**YOUR ASSIGNMENT:** State the number of lines below in which the word "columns" appears. Nothing else belongs in the answer.

**DATA EXCERPT:**
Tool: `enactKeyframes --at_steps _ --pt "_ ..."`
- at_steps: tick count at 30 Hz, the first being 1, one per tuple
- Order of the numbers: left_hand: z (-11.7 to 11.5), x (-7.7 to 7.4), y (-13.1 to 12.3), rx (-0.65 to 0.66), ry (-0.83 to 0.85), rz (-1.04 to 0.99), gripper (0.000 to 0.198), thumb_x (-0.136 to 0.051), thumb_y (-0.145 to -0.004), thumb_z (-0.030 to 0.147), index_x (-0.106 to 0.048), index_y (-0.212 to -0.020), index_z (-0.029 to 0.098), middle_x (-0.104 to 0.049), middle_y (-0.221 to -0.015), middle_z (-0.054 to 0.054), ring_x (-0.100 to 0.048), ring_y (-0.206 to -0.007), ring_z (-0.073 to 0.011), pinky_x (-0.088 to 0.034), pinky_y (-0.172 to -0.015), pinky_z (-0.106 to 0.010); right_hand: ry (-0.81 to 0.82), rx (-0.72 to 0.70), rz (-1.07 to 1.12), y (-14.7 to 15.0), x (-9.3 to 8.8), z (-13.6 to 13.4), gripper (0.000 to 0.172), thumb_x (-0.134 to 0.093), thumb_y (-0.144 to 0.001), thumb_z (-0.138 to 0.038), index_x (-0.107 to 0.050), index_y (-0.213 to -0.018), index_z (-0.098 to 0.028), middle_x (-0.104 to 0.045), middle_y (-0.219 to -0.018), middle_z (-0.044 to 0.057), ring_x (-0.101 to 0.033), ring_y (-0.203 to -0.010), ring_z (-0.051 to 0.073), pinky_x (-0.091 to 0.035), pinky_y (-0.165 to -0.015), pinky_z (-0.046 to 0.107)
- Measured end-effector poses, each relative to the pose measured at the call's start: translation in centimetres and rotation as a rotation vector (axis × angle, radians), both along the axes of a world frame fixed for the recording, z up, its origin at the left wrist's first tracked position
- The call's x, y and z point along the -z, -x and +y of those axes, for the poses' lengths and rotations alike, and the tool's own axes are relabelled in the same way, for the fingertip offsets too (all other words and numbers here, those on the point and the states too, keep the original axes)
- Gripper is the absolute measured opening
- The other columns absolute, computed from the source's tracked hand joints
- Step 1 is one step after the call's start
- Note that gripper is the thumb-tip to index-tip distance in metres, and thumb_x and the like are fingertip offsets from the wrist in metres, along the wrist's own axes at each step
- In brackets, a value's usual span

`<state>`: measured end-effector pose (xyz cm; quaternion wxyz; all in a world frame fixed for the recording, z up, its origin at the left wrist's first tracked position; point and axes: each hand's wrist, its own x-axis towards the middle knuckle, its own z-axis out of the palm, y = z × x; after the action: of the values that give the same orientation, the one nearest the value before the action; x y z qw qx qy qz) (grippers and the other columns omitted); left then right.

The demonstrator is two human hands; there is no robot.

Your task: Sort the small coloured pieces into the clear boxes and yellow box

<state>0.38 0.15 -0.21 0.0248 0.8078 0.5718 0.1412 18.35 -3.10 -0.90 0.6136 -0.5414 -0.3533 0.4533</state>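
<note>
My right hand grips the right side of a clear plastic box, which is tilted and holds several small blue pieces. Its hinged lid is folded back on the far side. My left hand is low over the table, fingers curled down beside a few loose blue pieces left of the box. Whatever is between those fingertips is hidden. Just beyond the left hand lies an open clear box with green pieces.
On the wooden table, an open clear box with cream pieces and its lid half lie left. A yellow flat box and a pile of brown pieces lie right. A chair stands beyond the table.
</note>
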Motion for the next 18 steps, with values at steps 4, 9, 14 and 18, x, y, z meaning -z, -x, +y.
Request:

**ANSWER TO THE PROBLEM:** 2